Given \(N\), \(L\), and \(K\), what is the sum of \(\delta\) values? Since each \(\delta\) for a given \(\bar{x}\) corresponds to the spacing between first occurrences, the total sum of spaces plus the unique characters must sum to \(L\), in other words, \(\sum \delta_i + N = L\), or \(\sum \delta_i = L-N \equiv S\), where I have appended a subscript \(i\) to enumerate each spacing. Note that a vector of \(\delta_i\)‘s uniquely determines an \(\bar{x}\). So an enumeration of all possible \(\bar{x}\) is equivalent to enumerating all possible \(\bar{\delta}\), where a \(\bar{\delta}\) denotes a n-tuple of \(\delta_i\)‘s corresponding to some \(\bar{x}\). The article expresses the sum of all these enumerations as \[ \sum_{\bar{\delta}\ \rm{ s.t. }\sum \delta_i = S} \cdots \] To be consistent with the definition of \(K\) in the problem, the final answer should almost match the one in the article \[ N! \left( \sum_{\bar{\delta}} \mathop{\LARGE\Pi}_{j=1}^{N-K} j^{x_{K+1+j}-x_{K+j}-1} \right) \]

For the answer utilizing the generating functions, the key idea is as follow, you are looking for all combinations of \(P\) numbers that sum up to a number \(S\). The \(x^S\) coefficient of the generating function is conveniently the sum of all possible \(j^\delta\) products. Since each infinite geometric series in the generating function can be expressed as simple fraction, the generation function becomes the product of simple fractions.

The product of fractions can be expanded to the sum of partials fractions. Since each partial fraction has the form of the sum of an infinite geometric series, we just return the \(x^S\) term from each of the partial fractions.

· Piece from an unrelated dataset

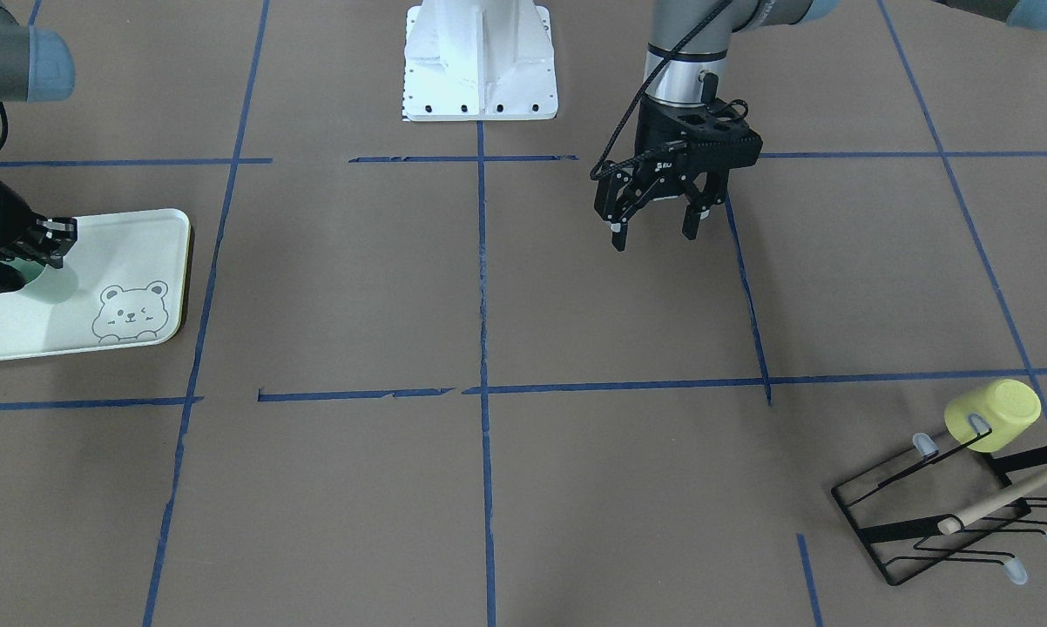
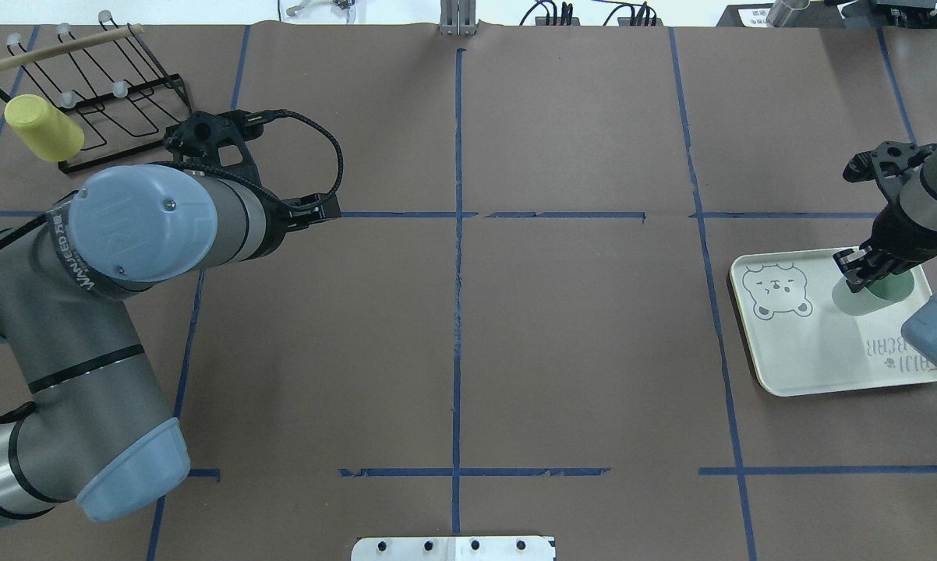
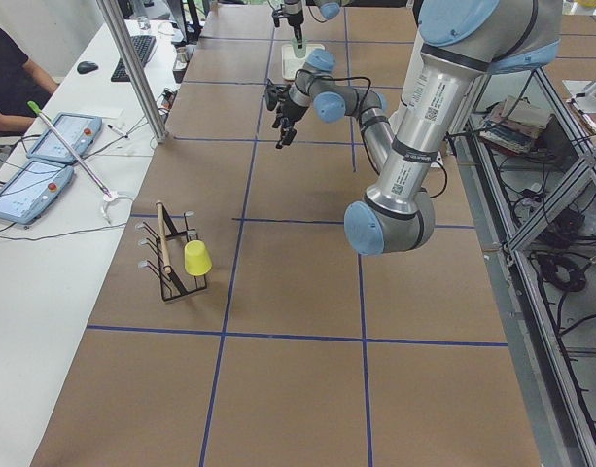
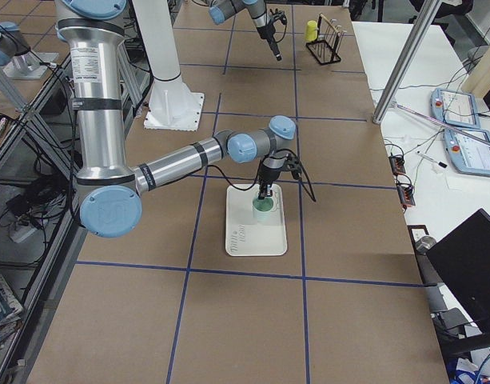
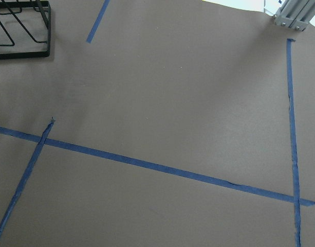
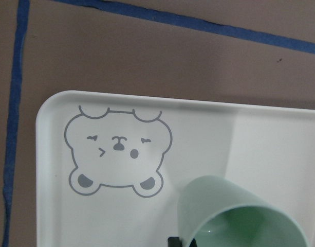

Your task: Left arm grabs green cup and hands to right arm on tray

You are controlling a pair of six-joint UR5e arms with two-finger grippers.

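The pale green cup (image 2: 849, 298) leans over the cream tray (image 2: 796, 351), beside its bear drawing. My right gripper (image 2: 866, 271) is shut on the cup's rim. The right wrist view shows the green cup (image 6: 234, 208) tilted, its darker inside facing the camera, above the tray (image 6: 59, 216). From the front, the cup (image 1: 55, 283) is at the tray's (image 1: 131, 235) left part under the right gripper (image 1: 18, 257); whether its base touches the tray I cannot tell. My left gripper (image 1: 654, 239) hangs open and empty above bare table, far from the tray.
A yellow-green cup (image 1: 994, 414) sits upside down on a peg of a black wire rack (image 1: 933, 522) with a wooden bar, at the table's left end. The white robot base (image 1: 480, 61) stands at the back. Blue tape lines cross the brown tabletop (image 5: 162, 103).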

The only other thing not mentioned in the article, but used in the code is finding the inverse of a number in a modulo ring. One way to get the inverse of a number is to use the extended Eucledian algorithm. Instead, for modulo \(p\), where \(p\) is prime, we can use Fermat’s little theorem, which says that \(a^p \equiv a \mod p\), so \(a^{p-1} \equiv 1 \mod p\), and \(a^{p-2} \equiv a^{-1} \mod p\), which shows up in the article’s solution.